Eso es un cerebro TDAH buscando novedad. Buscando la descarga de dopamina que solo llega cuando haces algo que nunca has hecho antes. El mismo mecanismo que hace que el deporte sea uno de los mejores reguladores naturales del TDAH, pero llevado al extremo.

Extrovertida, activista, sin pelos en la lengua. Cuando filtraron que tomaba medicación para el TDAH durante los Juegos de Río 2016, Biles no se escondió. Publicó un comunicado diciendo que no tenía nada de lo que avergonzarse. Que tomaba su medicación porque la necesitaba. Y punto. En un mundo donde los atletas prefieren fingir que son máquinas perfectas, eso fue como tirar una granada en una cena de gala.

¿Qué pasó en Tokio y por qué importa?

En los Juegos de Tokio 2021, Biles se retiró de varias finales. Dijo que tenía "the twisties", una desconexión entre mente y cuerpo en pleno salto donde pierdes la noción de dónde estás en el aire. En gimnasia, eso puede significar romperte el cuello.

La reacción fue brutal. Mitad del mundo la llamó valiente. La otra mitad la llamó cobarde. "No se rinde en unos Juegos Olímpicos." "Eso no se hace." "Los de antes aguantaban."

Biles eligió no matarse. Y luego, en París 2024, volvió. Y ganó. Otra vez.

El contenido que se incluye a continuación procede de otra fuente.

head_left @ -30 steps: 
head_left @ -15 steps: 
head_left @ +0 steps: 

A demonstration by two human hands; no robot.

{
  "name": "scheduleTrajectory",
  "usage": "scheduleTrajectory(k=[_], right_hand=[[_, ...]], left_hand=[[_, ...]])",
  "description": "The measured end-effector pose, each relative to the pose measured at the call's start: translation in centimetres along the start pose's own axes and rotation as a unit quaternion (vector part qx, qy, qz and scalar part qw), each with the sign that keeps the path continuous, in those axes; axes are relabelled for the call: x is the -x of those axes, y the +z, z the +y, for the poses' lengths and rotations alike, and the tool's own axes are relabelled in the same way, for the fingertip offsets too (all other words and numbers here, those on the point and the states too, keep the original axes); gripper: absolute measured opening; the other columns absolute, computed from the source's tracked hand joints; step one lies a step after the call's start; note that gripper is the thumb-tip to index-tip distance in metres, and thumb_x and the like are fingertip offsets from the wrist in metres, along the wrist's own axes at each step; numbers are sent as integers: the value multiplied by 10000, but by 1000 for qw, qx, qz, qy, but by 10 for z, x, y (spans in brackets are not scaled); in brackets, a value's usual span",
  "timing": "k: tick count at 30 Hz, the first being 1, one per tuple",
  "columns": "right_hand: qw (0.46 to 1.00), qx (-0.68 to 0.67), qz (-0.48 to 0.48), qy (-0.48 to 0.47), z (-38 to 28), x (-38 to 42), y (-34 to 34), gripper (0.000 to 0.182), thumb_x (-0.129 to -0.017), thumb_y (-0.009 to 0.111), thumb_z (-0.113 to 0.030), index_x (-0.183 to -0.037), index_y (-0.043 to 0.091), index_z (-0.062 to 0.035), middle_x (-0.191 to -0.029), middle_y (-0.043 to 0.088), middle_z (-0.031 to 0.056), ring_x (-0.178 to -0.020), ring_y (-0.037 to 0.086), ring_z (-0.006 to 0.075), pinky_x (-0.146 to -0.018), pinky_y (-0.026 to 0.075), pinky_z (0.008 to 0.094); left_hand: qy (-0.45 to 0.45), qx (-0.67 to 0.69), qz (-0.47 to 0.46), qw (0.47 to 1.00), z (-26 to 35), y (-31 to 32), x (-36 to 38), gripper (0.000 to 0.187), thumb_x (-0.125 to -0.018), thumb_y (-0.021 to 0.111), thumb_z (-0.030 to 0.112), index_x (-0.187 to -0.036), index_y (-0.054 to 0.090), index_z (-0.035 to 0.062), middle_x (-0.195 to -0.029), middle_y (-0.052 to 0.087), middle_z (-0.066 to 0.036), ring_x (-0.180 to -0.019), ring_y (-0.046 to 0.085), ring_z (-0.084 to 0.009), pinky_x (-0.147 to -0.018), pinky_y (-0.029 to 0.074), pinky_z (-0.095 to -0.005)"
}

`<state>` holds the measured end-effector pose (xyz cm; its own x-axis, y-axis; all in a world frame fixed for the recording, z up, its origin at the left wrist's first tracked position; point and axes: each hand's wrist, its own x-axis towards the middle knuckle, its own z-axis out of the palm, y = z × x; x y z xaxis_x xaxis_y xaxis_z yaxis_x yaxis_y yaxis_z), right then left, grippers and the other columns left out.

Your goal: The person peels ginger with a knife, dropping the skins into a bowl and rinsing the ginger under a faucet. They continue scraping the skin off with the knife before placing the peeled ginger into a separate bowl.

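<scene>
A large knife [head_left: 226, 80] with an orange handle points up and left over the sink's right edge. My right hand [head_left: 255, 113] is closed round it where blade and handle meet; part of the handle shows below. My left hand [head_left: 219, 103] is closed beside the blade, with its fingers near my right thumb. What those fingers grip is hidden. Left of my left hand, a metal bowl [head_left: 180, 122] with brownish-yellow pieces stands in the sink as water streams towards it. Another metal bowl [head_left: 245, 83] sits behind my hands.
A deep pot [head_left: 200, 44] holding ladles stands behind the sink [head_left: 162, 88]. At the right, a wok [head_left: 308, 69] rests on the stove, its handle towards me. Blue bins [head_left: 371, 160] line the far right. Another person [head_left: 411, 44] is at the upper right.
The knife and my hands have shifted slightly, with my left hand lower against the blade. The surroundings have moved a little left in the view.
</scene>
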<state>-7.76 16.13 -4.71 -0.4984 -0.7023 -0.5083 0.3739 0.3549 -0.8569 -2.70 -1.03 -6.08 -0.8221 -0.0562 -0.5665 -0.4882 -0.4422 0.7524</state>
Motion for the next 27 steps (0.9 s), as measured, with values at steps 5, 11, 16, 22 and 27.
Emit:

Phelps también pasó por lo suyo. Después de Londres 2012, con todo el oro del mundo en un cajón, cayó en una depresión severa. DUI, aislamiento, pensamientos de acabar con todo. El tío que sonreía en el podio estaba rompiéndose por dentro. Lo ha contado en charlas, en documentales, sin filtrar.

Y esto es lo que nadie te dice del TDAH: que el éxito no te protege. Que puedes ser literalmente el mejor del planeta en lo tuyo y seguir teniendo un cerebro que, cuando se queda sin estímulo, se apaga como un ordenador sin batería.

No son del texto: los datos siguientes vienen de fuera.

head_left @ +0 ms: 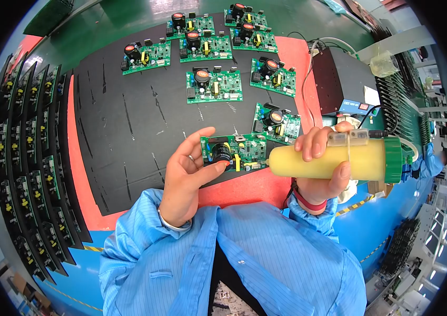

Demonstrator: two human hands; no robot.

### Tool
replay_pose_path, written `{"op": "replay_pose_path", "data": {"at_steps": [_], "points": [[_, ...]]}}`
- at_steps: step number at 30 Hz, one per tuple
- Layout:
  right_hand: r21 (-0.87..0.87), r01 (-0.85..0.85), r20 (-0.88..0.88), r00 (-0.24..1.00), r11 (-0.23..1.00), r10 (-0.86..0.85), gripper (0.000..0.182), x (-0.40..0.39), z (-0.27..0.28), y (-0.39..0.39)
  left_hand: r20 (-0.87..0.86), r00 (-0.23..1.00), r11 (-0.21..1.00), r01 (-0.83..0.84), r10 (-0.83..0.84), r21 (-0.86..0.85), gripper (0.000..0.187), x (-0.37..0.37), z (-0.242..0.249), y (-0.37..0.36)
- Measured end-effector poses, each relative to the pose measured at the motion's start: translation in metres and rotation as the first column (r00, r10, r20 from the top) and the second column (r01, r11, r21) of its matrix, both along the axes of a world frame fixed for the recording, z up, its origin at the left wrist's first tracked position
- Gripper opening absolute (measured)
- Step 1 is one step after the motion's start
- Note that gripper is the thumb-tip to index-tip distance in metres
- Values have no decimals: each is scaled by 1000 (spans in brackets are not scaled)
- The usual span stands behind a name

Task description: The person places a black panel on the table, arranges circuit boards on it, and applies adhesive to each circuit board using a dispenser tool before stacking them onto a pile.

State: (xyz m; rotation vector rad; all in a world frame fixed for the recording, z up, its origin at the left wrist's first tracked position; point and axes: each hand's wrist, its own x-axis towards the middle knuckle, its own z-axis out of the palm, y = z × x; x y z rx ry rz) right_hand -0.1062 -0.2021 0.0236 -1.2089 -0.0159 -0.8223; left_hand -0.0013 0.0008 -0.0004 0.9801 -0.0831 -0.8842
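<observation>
My left hand (184,176) grips a green circuit board (253,149) by its left end, thumb over the large black capacitor and fingers along the far edge. A big glue syringe (366,164), filled with something pale yellow and closed by a green cap, lies across my right hand (314,190). Those fingers wrap over its top, and the thumb presses from below near a clear block strapped to the barrel. The nozzle points left, its tip right at the board's right edge.
Several more boards (214,85) lie across the black mat (113,137), one (277,124) just beyond the held board. A black control box (342,79) with cables stands at the right. Racks of boards (28,174) line the left side.
</observation>
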Motion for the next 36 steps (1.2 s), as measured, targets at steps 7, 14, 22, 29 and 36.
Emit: {"op": "replay_pose_path", "data": {"at_steps": [7,14,22,29,36], "points": [[76,41,29,999,996,-43,62,-4,-4,2,-78,995,998,-58,58,0,57,-1,2,-2],[182,3,173,984,983,-35,55,-10,4,-3,1,972,967,-234,235,-104,46,42,40,16],[128,-25,134,991,991,8,58,-6,2,-5,382,728,787,-348,569,-510,45,161,177,40],[162,11,127,991,987,-32,49,-2,1,-6,818,455,681,-724,353,109,28,311,259,175],[92,43,54,997,995,-48,45,4,17,-5,922,310,55,-951,232,305,53,403,287,392]]}}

¿Eres más Phelps o más Biles?

No es una pregunta frívola.

Porque el TDAH no es una cosa. Es un espectro. Y dentro de ese espectro hay gente que funciona como Phelps, encontrando una rutina y aferrándose a ella como si fuera un salvavidas. Y hay gente que funciona como Biles, necesitando novedad constante, intensidad, riesgo, la sensación de estar haciendo algo que nunca ha hecho nadie.

Son dos formas válidas del mismo cerebro

Phelps canalizó su TDAH en estructura. Biles lo canalizó en explosividad. Los dos ganaron. Los dos sufrieron. Los dos tuvieron que parar y decir "necesito ayuda". Y los dos volvieron.

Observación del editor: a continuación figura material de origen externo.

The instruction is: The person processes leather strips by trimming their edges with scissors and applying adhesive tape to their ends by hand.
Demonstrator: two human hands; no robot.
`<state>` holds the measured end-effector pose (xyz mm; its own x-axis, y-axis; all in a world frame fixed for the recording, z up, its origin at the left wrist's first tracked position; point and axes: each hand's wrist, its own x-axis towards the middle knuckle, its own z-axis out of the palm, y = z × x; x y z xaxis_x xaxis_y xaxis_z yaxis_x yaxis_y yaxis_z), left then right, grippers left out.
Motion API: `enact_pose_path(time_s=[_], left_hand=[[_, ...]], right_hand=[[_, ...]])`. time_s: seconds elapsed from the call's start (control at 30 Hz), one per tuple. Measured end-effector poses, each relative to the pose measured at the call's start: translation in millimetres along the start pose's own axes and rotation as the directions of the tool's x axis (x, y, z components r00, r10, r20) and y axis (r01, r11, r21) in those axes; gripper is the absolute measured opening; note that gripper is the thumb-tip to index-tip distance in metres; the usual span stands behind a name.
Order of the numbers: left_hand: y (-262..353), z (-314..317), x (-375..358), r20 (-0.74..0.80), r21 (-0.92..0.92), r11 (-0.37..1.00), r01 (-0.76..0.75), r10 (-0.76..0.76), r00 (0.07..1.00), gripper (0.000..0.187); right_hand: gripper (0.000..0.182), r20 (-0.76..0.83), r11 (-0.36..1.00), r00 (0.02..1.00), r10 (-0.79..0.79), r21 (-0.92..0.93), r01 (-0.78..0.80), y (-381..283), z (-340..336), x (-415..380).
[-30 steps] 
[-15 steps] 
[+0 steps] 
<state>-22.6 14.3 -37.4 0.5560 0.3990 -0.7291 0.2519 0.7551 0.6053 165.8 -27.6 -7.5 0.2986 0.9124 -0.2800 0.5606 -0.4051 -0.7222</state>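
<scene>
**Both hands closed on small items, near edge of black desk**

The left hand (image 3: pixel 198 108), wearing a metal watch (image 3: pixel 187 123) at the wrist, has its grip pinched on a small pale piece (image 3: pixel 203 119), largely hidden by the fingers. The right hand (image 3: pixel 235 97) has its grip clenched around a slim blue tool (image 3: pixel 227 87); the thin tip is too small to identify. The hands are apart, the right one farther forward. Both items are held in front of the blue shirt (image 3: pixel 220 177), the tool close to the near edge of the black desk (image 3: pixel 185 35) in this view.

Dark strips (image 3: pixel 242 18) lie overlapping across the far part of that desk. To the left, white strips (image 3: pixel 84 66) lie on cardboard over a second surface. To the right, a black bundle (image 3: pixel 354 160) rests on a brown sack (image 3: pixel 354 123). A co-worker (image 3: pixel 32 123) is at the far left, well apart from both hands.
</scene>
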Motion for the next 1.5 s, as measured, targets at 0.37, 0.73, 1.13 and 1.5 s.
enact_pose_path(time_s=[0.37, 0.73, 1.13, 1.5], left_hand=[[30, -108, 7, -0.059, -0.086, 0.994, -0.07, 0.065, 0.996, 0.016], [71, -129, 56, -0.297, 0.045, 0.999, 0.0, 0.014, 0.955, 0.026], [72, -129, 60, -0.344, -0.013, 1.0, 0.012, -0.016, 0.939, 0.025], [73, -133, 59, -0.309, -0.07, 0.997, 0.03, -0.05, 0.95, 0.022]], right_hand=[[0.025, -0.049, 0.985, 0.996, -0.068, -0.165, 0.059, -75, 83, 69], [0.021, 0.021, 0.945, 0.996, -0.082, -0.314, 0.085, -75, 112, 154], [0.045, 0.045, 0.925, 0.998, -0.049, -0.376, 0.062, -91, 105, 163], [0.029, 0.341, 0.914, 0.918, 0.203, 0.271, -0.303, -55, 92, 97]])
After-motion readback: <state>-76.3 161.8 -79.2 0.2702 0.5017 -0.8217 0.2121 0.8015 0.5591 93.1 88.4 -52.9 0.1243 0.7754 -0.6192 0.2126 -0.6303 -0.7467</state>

La lección no es "si tienes TDAH puedes ganar 23 oros". Eso sería absurdo. La lección es que no hay una sola forma correcta de tener TDAH. Que tu cerebro tiene unas reglas, y que cuando las descubres, puedes usarlas a tu favor en vez de pasarte la vida peleando contra ellas.

El primer paso es saber cómo funciona el tuyo.